Jednym z pisarzy, którzy mnie fascynują jest Janusz Głowacki. Nie potrafię przejść obojętnie obok jego (u)tworów, a kilka dumnie prezentuje się na jednej z prywatnych półek. Dlatego niedawno, podczas przeprowadzki książek na większą przestrzeń, odkurzyłam sobie lekturę Ostatniego ciecia.

W jednej z manhattańskich restauracji spotyka się dwóch Polaków, emigrantów. Jeden z nich, Kuba, postanawia podzielić się z narratorem historią swojego emigranckiego życia. Okazuje się, że jest zwycięzcą słynnego na całe Stany Zjednoczone konkursu. Zorganizował go John Jefferson Caine, miliarder, designer, projektant majtek, które każdy mężczyzna mieć w swojej szafie musi. Loteria dotyczyła tychże majtek, a wygrany miał otrzymać ich tuzin oraz roczną posadę dozorcy w zamku miliardera z pensją dwustu tysięcy dolarów miesięcznie. Raj? Nawet jeśli, Głowacki wywraca go do góry nogami i dodatkowo nurza w oparach groteski i absurdu.
Tuż po ogłoszeniu zwycięzcy Caine niespodziewanie umiera, a Kuba wkracza do zamku otoczonego nieco dziwną atmosferą. Otóż, wszyscy w pośpiechu wyjeżdżają, a przypadkowi i nieprzypadkowi ludzie opowiadają bohaterowi swoje historie życia, które są nieodłącznie związane z postacią legendarnego designera.

Każda z opowieści nosi rysy groteski wspieranej absurdem. Tylko w świecie Głowackiego córka miliardera może być przechowywana w worku – po niezliczonej liczbie porwań i rozczłonkowaniu jej ciała nie jest zdolna do samodzielnego poruszania się. Większość rozmówców Kuby poddaje się różnym zabiegom niby upiększającym, przedłużającym żywotność. W rzeczywistości powstają monstra ze zdeformowanymi twarzami. Bohaterowie są również zdeformowani wewnętrznie. Nastawieni na zdobywanie dóbr materialnych, nie są w stanie nikogo pokochać. A jeśli wiążą się z kimś, traktują tę osobę jak kolejną zdobycz. Znakomitą ilustracją takiej postawy jest przypadek Caine’a, otrzymującego wszystko, po co wyciągnie rękę. Jeśli przy tym zszokuje opinię publiczną, tym lepiej – o czym czytelnik przekona się, poznając historię miłosną miliardera i Soni…

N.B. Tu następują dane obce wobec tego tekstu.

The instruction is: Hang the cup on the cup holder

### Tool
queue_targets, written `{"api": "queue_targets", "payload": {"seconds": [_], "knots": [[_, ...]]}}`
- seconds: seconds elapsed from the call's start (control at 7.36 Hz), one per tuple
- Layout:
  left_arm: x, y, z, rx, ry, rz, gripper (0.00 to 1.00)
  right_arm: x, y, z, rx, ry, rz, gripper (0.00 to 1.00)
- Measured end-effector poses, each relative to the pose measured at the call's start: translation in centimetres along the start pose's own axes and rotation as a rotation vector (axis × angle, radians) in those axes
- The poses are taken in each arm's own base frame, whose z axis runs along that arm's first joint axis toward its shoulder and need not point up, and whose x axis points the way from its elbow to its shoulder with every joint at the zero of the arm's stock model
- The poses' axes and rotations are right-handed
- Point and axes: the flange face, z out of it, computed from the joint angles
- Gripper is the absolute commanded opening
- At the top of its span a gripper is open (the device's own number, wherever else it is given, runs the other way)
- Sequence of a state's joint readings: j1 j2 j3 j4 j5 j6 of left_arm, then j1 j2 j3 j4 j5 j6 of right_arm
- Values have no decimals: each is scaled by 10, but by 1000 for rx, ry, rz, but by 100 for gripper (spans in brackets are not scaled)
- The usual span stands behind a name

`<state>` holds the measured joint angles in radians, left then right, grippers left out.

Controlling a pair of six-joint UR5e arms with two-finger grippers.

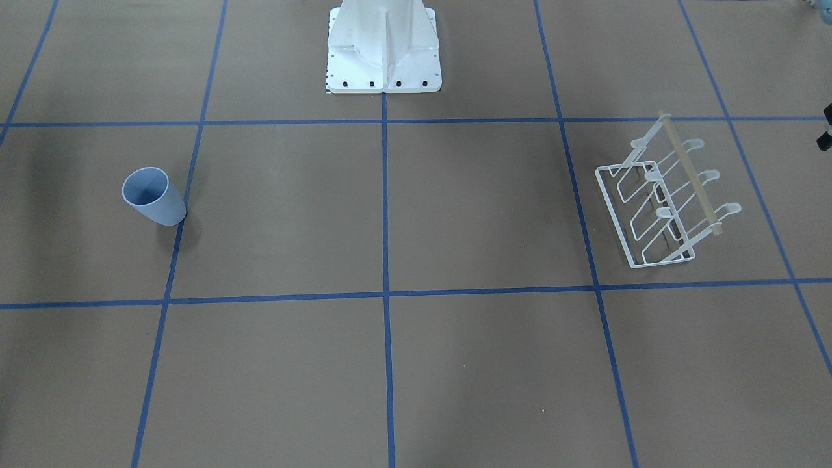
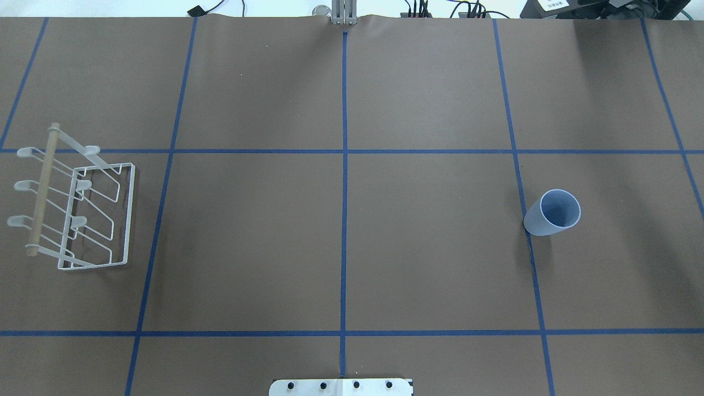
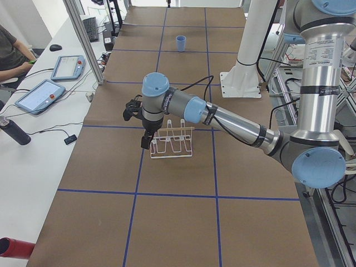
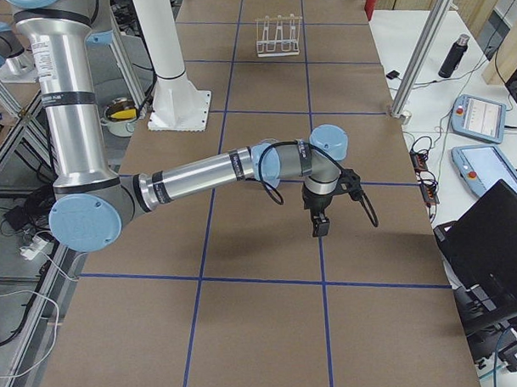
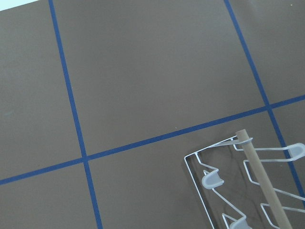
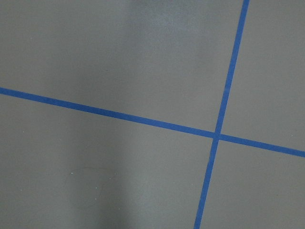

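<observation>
Overhead exterior shows the cup (image 2: 551, 213) standing mouth-up far from the holder (image 2: 42, 190), likely waiting to be grabbed; I cannot tell if the left gripper (image 3: 146, 142) or right gripper (image 4: 319, 225) is open.

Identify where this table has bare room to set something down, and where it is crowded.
Bare: the middle squares between the cup and the cup holder. Crowded: only around the cup holder, where the left gripper hangs close.
</observation>
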<state>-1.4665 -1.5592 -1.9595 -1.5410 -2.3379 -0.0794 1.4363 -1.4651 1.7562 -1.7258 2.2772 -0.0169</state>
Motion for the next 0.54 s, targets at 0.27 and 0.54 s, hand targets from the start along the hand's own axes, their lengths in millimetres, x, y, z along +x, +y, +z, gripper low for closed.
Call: {"api": "queue_targets", "payload": {"seconds": [0.27, 0.54], "knots": [[-8, 14, 7, -21, -2, -21, 98, -1, 3, -2, 6, 4, -2, 100], [-18, 32, 15, -48, -4, -48, 98, -2, 4, -3, 9, 9, -5, 100]]}}
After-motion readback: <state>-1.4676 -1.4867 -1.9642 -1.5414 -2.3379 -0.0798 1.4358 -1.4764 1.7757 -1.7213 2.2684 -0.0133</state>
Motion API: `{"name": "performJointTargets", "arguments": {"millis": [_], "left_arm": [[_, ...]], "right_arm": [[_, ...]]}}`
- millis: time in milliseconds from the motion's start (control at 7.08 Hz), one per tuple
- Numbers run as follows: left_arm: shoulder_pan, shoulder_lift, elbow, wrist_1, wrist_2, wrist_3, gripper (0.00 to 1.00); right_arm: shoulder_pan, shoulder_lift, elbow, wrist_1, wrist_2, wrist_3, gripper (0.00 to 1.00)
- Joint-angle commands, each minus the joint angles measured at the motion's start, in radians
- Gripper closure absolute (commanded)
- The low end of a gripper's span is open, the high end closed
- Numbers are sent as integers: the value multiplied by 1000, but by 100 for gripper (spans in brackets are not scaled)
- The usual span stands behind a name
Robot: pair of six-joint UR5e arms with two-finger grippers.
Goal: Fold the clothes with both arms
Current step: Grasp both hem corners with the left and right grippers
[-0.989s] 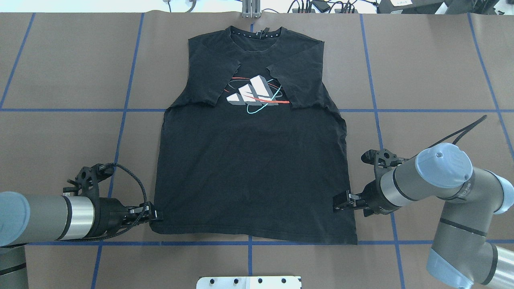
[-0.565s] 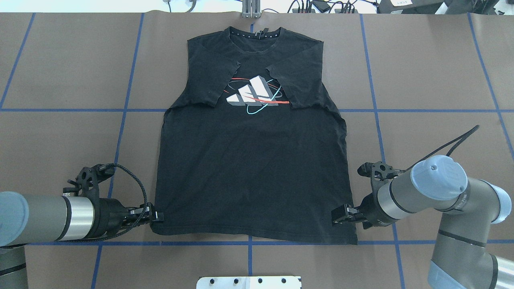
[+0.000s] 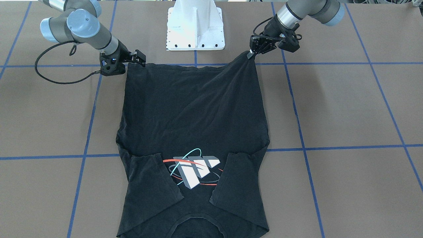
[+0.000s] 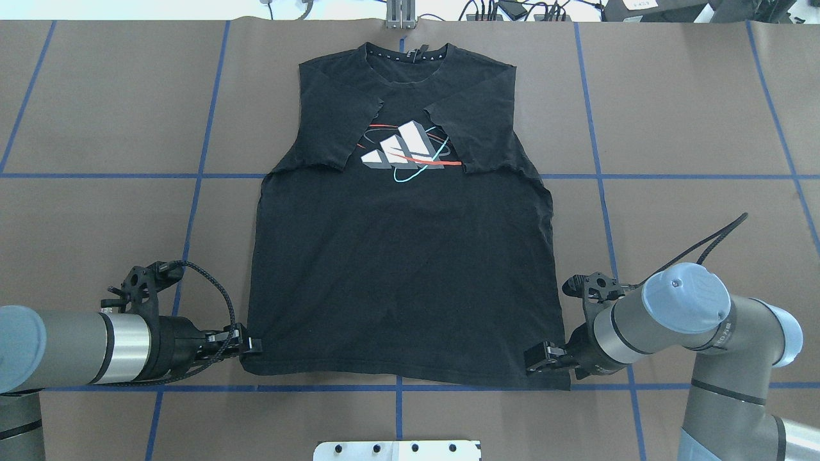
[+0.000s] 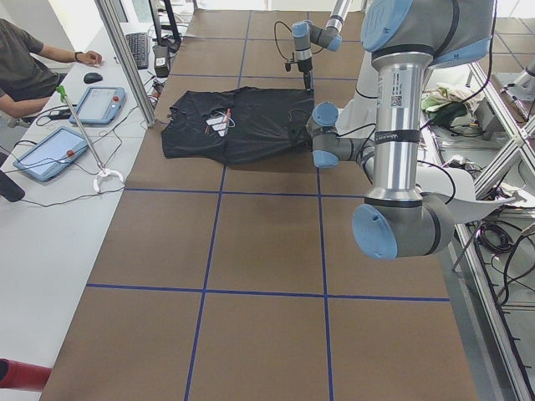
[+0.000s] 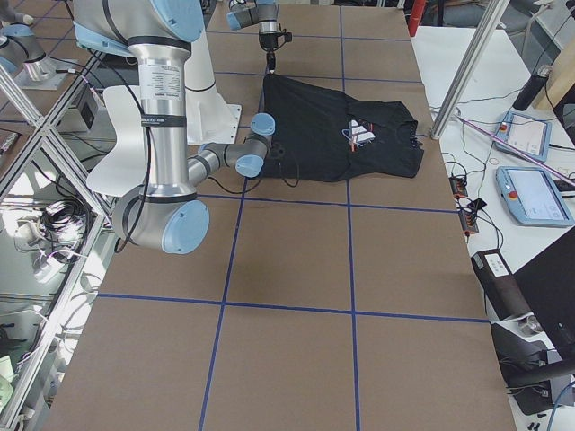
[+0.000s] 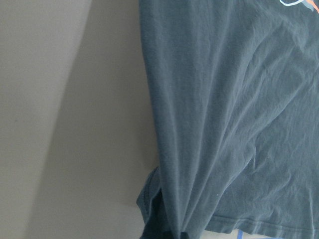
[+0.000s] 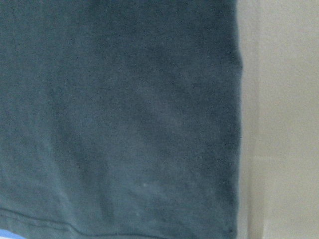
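The black T-shirt (image 4: 397,269) lies flat on the brown table, collar at the far side and both sleeves folded in over the grey-white graphic (image 4: 403,150). My left gripper (image 4: 251,346) is shut on the hem's left corner. In the front-facing view that corner is drawn up in a peak to the left gripper (image 3: 250,55). My right gripper (image 4: 533,358) hovers over the hem's right corner and looks open; the cloth (image 8: 119,109) under it lies flat. The left wrist view shows the shirt's fabric (image 7: 239,124) bunched toward the bottom.
The white pedestal base (image 3: 195,26) stands just behind the hem. Blue tape lines (image 4: 198,176) grid the brown cover. A metal post (image 4: 400,16) and cables sit past the collar. A seated person (image 5: 25,71) and tablets (image 5: 96,104) are at a side desk.
My right gripper has slid along the shirt's right edge toward the robot, down to the hem corner. The left arm and the shirt have stayed put.
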Motion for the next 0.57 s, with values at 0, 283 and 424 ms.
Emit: {"name": "performJointTargets", "arguments": {"millis": [0, 283, 424], "left_arm": [[0, -1, 0, 0, 0, 1, 100], [0, -1, 2, 2, -2, 1, 100], [0, -1, 0, 0, 0, 1, 100]], "right_arm": [[2, 2, 1, 0, -1, 0, 38], [0, 2, 6, 0, -16, 0, 60], [2, -1, 6, 0, -22, 0, 69]]}}
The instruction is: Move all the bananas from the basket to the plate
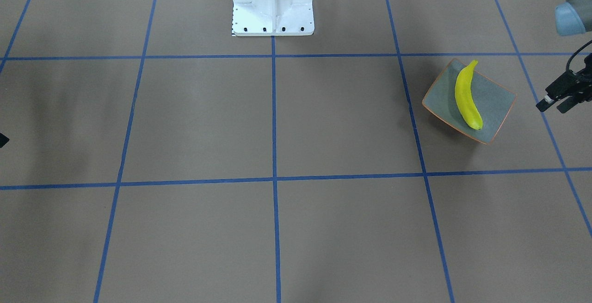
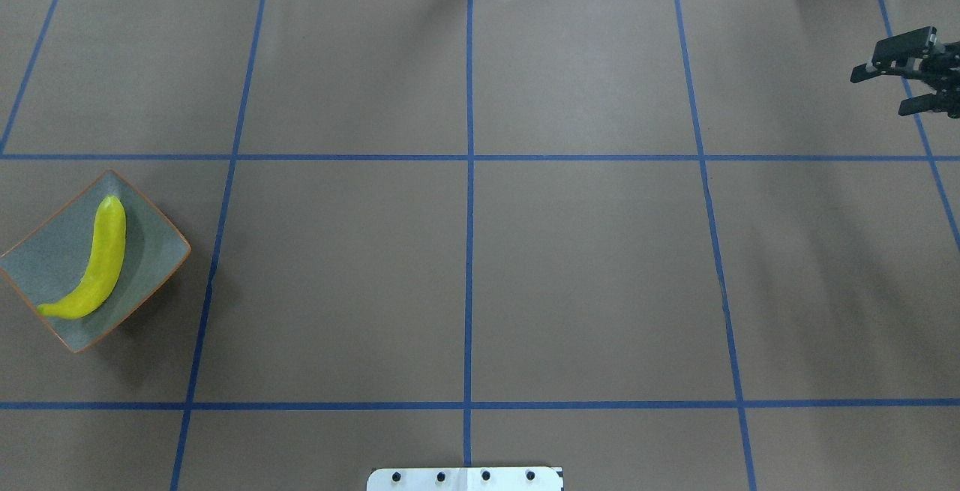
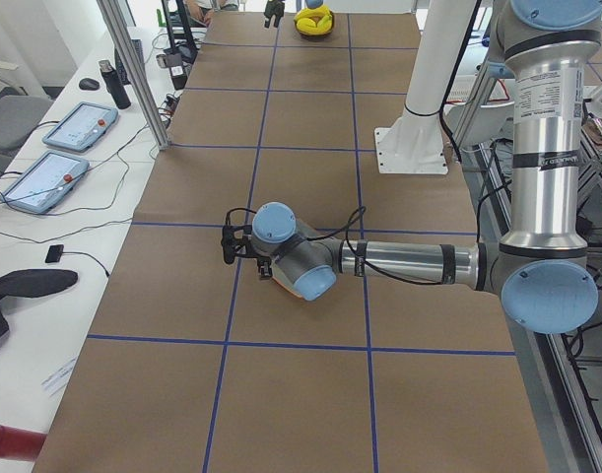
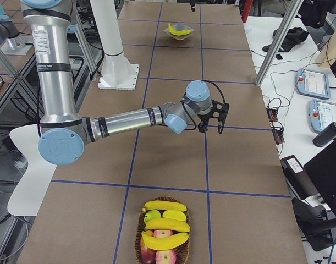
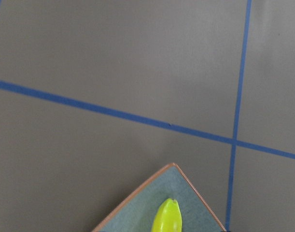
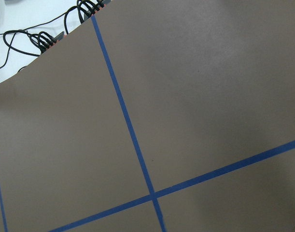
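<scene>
Silver arms (image 4: 124, 120); pale-blue joint caps (image 4: 60, 147); white pedestal (image 1: 273, 2)

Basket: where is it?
In the exterior right view, the basket sits at the near end of the table, the robot's right, with the right claw roughly between it and the far plate.

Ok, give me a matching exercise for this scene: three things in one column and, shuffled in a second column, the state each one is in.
Things
1. square grey-green plate with an orange-brown rim
2. woven brown basket
3. right arm's black claw

States
A. open, holding nothing
B. holds several yellow bananas and red apples
C. holds one yellow banana

Pairs: 1-C, 2-B, 3-A
</scene>
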Motion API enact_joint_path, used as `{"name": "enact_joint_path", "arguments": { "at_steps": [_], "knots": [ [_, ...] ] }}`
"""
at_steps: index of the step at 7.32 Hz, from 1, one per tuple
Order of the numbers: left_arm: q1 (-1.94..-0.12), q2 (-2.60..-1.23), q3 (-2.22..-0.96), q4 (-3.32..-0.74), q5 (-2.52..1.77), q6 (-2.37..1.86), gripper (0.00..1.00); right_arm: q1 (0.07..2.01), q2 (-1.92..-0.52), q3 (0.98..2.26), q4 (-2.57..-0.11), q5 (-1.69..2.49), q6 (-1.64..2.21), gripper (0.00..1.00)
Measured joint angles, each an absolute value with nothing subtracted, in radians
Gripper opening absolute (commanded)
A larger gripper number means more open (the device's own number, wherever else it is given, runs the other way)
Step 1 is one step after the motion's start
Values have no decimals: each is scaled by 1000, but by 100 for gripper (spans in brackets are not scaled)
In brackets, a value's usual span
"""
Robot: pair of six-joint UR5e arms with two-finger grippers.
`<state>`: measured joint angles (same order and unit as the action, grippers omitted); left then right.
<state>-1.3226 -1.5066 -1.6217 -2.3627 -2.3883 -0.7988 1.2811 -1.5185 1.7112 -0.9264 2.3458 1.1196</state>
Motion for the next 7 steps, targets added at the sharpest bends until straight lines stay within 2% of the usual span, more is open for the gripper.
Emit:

Świat w Ostatnim cieciu ulega destrukcji. Zamek, którego dozorcą zostaje Kuba, pustoszeje i jest przy okazji plądrowany. Ostatecznie wszystko zalewa potop, z którego cało wychodzi polski emigrant ze świeżo poślubioną żoną – kucharką z owłosionymi nogami. Mamy w tej mikropowieści i drugi symbol, jakim jest kataklizm na Manhattanie. Otóż, gdy Kuba kończy swoją opowieść, zrywa się potężna wichura, zjawia się czterech jeźdźców – motocyklistów. Czy świat się skończy? Czy Kuba z narratorem uratują się? Czytelnik nie otrzymuje odpowiedzi na te i podobne pytania. Może odpowiedź kryje się w otaczającej go rzeczywistości...?

Diagnoza Głowackiego, choć okraszona znakomitym poczuciem humoru, nie jest optymistyczna. Atmosfera przypomina tę z utworów Gombrowicza. A nieprzypadkowa deformacja literackiej rzeczywistości tylko podkreśla postawy i sytuacje tak dobrze znane z prawdziwego życia. Bo spoglądając na świat współczesny, trudno się powstrzymać od poszukiwania sytuacji i bohaterów z Ostatniego ciecia.

Janusz Głowacki, Ostatni cieć, wyd. Czytelnik, Warszawa 2001.